Review and update public doc "Custom training with tf.distribute.Strategy"

hubingallin · copybara-github · commit 44a3c7bafb44 · 2022-04-07T15:33:17.000-07:00
PiperOrigin-RevId: 440216715
diff --git a/site/en/tutorials/distribute/custom_training.ipynb b/site/en/tutorials/distribute/custom_training.ipynb
@@ -68,9 +68,9 @@
         "id": "FbVhjPpzn6BM"
       },
       "source": [
-        "This tutorial demonstrates how to use [`tf.distribute.Strategy`](https://www.tensorflow.org/guide/distributed_training) with custom training loops. We will train a simple CNN model on the fashion MNIST dataset.

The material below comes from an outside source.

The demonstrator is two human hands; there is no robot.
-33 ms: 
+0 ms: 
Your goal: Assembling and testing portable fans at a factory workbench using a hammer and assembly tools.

The fashion MNIST dataset contains 60000 train images of size 28 x 28 and 10000 test images of size 28 x 28.\n",
+        "This tutorial demonstrates how to use `tf.distribute.Strategy` — a TensorFlow API that provides an abstraction for [distributing your training](../../guide/distributed_training.ipynb) across multiple processing units (GPUs, multiple machines, or TPUs) — with custom training loops. In this example, you will train a simple convolutional neural network on the [Fashion MNIST dataset](https://github.com/zalandoresearch/fashion-mnist) containing 70,000 images of size 28 x 28.\n",
         "\n",
-        "We are using custom training loops to train our model because they give us flexibility and a greater control on training. Moreover, it is easier to debug the model and the training loop."
+        "[Custom training loops](../customization/custom_training_walkthrough.ipynb) provide flexibility and a greater control on training. They also make it is easier to debug the model and the training loop."
       ]
     },
     {
@@ -97,7 +97,7 @@
         "id": "MM6W__qraV55"
       },
       "source": [
-        "## Download the fashion MNIST dataset"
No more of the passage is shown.